A grande imprensa conservadora tentou criar um fato a partir de um comentário do presidente Luiz Inácio Lula da Silva sobre um suposto plano do PCC para assassinar o senador Sérgio Moro (União Brasil -PR). Enquanto a imprensa tentava repercutir os comentários de Lula sobre o episódio, surgiu uma notícia nada agradável para o ex-juiz da Lava Jato. O depoimento do advogado Rodrigo Tacla Duran, marcado para marcado para a próxima segunda-feira (27/3), poderá confirmar definir o futuro do ex-ministro da Justiça no governo Bolsonaro.


O dito popular “Quem com ferro fere, com ferro será ferido” cabe como uma luva neste caso. É que na nova fase da Lava Jato, Tacla Duran poderá confirmar em juízo que aliados de Moro tentaram extorqui-lo, para que ele não fosse preso. O advogado foi incluído na lista de procurados da Interpol, mas teve seu nome retirado por decisão do Comitê de Controle de Arquivos, que considerou que ele teve seus direitos violados por Moro.

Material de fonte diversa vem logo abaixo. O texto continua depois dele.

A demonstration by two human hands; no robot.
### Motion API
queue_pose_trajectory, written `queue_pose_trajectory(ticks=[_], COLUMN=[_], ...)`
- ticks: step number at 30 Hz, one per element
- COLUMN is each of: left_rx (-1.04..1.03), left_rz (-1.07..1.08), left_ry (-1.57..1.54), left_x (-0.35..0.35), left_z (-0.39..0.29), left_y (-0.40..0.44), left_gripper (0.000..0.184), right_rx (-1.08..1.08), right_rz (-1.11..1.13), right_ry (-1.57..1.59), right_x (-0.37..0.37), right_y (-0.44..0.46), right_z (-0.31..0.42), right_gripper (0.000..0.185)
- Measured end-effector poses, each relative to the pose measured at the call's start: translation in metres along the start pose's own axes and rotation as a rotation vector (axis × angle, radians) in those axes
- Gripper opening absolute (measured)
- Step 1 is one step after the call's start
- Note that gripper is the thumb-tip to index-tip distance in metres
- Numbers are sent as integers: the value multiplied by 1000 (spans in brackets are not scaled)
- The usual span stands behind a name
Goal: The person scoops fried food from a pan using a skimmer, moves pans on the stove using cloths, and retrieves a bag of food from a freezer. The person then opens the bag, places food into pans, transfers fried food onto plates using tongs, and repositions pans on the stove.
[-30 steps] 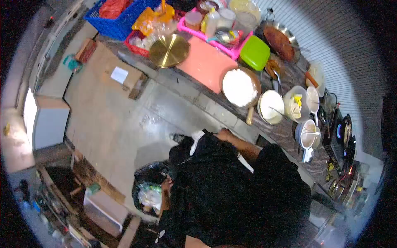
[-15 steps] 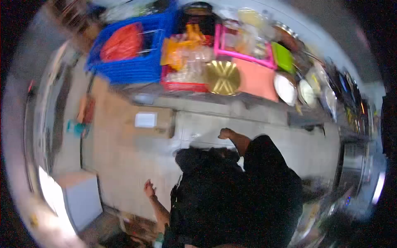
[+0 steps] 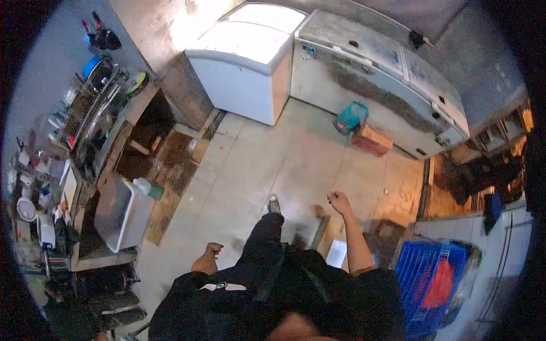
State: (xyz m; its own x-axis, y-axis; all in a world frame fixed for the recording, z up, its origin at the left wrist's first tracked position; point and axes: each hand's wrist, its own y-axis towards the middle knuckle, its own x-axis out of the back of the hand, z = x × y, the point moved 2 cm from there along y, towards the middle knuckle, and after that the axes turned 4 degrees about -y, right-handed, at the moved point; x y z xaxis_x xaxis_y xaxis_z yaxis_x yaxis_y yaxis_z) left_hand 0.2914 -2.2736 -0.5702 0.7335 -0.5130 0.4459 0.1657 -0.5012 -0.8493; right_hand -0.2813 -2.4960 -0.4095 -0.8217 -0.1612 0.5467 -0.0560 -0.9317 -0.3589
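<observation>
My left hand (image 3: pixel 213 250) hangs at my left side above the pale tiled floor (image 3: pixel 233 187), fingers loosely bent and nothing held. Further forward, my right hand (image 3: pixel 339 203) is raised over the floor, empty, its fingers slightly curled and partly apart. Neither hand touches anything. Below my right forearm lies a cardboard box (image 3: pixel 322 234) with a white label, partly hidden by the arm. One shoe (image 3: pixel 274 204) shows ahead of my dark clothing.
A white chest freezer (image 3: pixel 239 85) and a longer, stained one (image 3: pixel 352 79) stand ahead. By the latter sit a teal basket (image 3: pixel 351 117) and a reddish box (image 3: pixel 372 141). Left is a counter with a dish rack (image 3: pixel 94 105); right, a blue crate (image 3: pixel 418 273) with a red bag (image 3: pixel 439 284).
My view has swung left, from the shelf with baskets and pans to the freezers. The blue crate is now at the right. My right hand has come forward; both hands stay empty.
</observation>
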Motion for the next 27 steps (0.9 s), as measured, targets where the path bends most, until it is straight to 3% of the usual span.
queue_pose_trajectory(ticks=[2,4,5,6,8,9,11,14,15,16,18,19,20,21,23,24,27], left_rx=[-97,-226,-279,-471,-322,-379,-506,-654,-649,-639,-415,-265,-67,31,88,78,259], left_rz=[59,102,99,-154,-236,-357,-535,-716,-811,-916,-1369,-1577,-1638,-1672,-1690,-1656,-1531], left_ry=[128,237,222,311,-389,-409,-560,-862,-951,-1036,-809,-657,-707,-643,-659,-738,-585], left_x=[34,73,100,136,203,238,302,405,439,468,496,514,522,520,532,532,543], left_z=[-52,-123,-167,-225,-321,-362,-447,-600,-652,-699,-768,-794,-814,-825,-845,-846,-857], left_y=[63,130,155,153,195,228,274,307,318,327,355,365,366,368,381,371,374], left_gripper=[33,37,40,29,24,22,23,33,41,50,61,66,75,74,73,72,73], right_rx=[-34,-333,-279,-217,-217,-213,15,433,436,438,855,1018,1036,985,908,841,762], right_rz=[-12,160,221,279,316,336,267,134,167,208,15,-108,-219,-330,-111,-97,-60], right_ry=[87,190,186,189,228,252,179,-123,-28,70,-126,-168,-115,-147,-122,-256,-519], right_x=[-18,-22,-21,-18,-7,-2,11,17,7,-10,-63,-97,-130,-149,-197,-211,-271], right_y=[63,101,120,146,228,267,371,560,634,709,866,954,1018,1057,1186,1217,1306], right_z=[-14,4,14,28,75,98,151,273,321,362,414,442,453,487,520,538,558], right_gripper=[23,19,19,19,19,19,20,22,23,24,27,28,30,31,34,35,36])
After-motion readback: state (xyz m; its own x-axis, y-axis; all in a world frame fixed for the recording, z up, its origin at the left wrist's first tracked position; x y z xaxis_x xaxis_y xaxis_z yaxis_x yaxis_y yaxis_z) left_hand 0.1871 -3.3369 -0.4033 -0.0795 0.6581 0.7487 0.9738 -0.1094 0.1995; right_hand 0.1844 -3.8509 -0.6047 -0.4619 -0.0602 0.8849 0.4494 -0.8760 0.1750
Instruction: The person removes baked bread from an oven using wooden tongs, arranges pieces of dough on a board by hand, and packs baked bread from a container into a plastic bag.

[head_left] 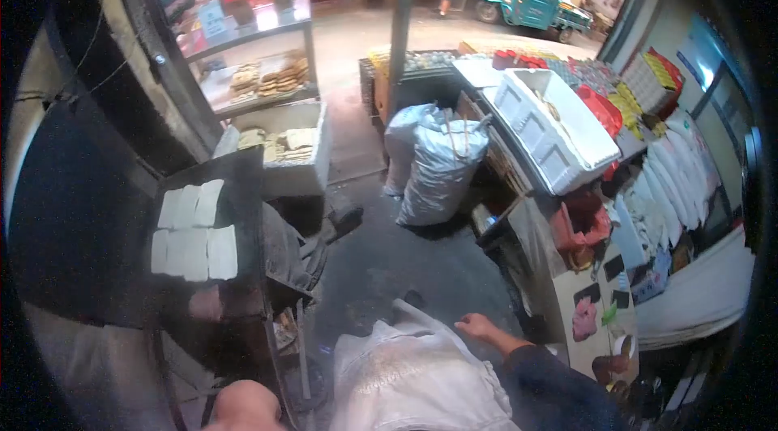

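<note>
White pieces: flat, in 2 rows on the dark table.
Left hand: grip cannot be told; only rounded bare skin shows, below the dark table.
Right hand: right of the dark table, fingers loosely bent, nothing visible held.
Foam box: just beyond the dark table.

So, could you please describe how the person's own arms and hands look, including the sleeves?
A dark navy cloth sleeve covers the right arm down to the forearm, with no clear marking. The bare right hand has no glove; no watch or ring can be made out. On the left, only a bare, rounded part, perhaps forearm or hand, shows, without visible sleeve.
</note>
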`<action>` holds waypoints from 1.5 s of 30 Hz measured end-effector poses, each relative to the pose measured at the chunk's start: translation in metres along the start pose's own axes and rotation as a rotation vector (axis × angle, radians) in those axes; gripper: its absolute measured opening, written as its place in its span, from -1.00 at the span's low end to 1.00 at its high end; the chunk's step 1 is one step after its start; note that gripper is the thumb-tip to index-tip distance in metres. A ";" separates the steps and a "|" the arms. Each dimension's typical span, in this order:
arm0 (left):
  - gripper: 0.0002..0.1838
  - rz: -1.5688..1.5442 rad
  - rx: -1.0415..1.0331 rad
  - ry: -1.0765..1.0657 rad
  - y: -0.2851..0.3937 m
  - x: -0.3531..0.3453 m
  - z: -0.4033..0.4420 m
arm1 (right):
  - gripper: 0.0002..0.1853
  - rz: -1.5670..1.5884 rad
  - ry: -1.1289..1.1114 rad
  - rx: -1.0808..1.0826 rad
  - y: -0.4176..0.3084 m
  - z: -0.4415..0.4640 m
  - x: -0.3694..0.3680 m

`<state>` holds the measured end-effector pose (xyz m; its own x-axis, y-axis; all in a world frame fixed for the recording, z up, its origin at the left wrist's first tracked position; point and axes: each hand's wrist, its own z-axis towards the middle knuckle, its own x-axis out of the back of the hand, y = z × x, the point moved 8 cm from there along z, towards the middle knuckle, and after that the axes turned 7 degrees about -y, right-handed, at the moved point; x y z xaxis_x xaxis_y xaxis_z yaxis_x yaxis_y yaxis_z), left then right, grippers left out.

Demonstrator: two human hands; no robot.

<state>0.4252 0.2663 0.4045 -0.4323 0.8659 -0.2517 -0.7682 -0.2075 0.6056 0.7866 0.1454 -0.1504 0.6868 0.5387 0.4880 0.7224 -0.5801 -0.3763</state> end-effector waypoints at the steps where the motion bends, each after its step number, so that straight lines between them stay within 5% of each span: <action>1: -0.47 -0.030 -0.002 -0.013 -0.003 -0.001 0.002 | -0.34 0.012 0.008 -0.012 -0.001 -0.001 0.000; 45: -0.60 -0.595 -0.009 -0.157 -0.025 -0.021 0.011 | -0.32 -0.022 0.002 0.014 0.006 0.019 -0.002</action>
<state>0.4585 0.2582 0.4029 0.1463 0.8910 -0.4299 -0.8604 0.3291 0.3892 0.7915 0.1524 -0.1691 0.6709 0.5495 0.4980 0.7381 -0.5599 -0.3765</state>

De acordo com a Interpol, a conduta do ex-juiz lançou dúvidas sobre a existência de um julgamento justo contra o ex-funcionário da Odebrecht. A organização apontou violação de leis, princípios, tratados e normas do Direito Internacional reconhecidos pelo Brasil. Entre as evidências apresentadas pela defesa de Duran à Interpol estavam as reiteradas decisões de Moro de negar o arrolamento do advogado como testemunha do presidente Luiz Inácio Lula da Silva. Ao fazê-lo, segundo o advogado de Duran, Sebastian Suarez, Moro desqualificou a fala de seu cliente antes mesmo de ouvi-la, como se a tivesse prejulgado.

Outra das evidências é a entrevista de Moro ao programa Roda Viva, da TV Cultura. Nela, o magistrado fala abertamente sobre o processo, o que viola regras éticas da magistratura.

A imprensa que se solidarizou com Moro, pelos comentários do presidente Lula em relação ao plano do PCC para matar o ex-juiz, talvez tenha esquecido o lado cruel do atual senador. Lula jamais esquecerá que, quando o seu neto faleceu e ele estava preso em Curitiba, Moro não o liberou para o funeral.


Ao ironizar sobre o suposto atentado contra o senador Moro, Lula percebeu o cheiro de armação que surgiu às vésperas de um depoimento marcado para a próxima segunda-feira (27/3). Ao que tudo indica, o cerco está se fechando para o ex-juiz, que desta vez resolveu aparecer como vítima.